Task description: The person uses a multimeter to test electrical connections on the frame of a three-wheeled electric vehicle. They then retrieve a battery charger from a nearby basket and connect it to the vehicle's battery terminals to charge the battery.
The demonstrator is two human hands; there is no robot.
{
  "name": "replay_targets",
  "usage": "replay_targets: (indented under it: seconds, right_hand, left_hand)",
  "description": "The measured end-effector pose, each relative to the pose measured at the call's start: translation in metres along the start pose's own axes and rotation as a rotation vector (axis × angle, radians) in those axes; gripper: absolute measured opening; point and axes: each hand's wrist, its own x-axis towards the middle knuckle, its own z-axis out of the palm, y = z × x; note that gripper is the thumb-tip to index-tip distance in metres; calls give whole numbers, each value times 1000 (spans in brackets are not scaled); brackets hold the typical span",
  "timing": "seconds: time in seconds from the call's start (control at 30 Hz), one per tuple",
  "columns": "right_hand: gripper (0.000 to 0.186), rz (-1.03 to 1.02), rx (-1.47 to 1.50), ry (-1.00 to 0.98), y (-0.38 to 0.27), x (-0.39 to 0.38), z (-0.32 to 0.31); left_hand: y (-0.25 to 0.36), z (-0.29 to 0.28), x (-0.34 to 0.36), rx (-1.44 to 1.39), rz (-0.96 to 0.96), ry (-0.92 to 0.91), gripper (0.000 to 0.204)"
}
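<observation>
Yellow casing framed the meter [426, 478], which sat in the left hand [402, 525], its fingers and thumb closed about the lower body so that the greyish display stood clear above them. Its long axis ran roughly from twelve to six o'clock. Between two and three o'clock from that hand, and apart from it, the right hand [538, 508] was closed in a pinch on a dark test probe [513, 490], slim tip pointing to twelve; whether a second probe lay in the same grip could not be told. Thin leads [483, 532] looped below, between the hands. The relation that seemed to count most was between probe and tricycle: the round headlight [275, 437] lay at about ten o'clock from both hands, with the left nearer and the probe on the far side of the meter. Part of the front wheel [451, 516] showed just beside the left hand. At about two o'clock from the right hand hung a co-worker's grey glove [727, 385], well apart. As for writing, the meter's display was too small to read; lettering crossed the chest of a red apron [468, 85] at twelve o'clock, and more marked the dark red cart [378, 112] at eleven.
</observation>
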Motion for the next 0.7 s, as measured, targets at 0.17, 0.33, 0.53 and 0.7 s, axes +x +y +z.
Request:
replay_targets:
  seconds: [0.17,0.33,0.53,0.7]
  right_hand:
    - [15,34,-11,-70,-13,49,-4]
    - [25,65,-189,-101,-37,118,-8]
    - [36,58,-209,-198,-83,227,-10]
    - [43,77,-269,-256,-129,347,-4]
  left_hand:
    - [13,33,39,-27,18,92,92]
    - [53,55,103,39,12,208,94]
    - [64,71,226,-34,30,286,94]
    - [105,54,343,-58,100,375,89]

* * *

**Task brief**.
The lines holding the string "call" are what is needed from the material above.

**Task output**.
  "description": "The measured end-effector pose, each relative to the pose measured at the call's start: translation in metres along the start pose's own axes and rotation as a rotation vector (axis × angle, radians) in those axes; gripper: absolute measured opening; point and axes: each hand's wrist, its own x-axis towards the middle knuckle, its own z-axis out of the palm, y = z × x; note that gripper is the thumb-tip to index-tip distance in metres; calls give whole numbers, each value times 1000 (spans in brackets are not scaled); brackets hold the typical span",
  "timing": "seconds: time in seconds from the call's start (control at 30 Hz), one per tuple",

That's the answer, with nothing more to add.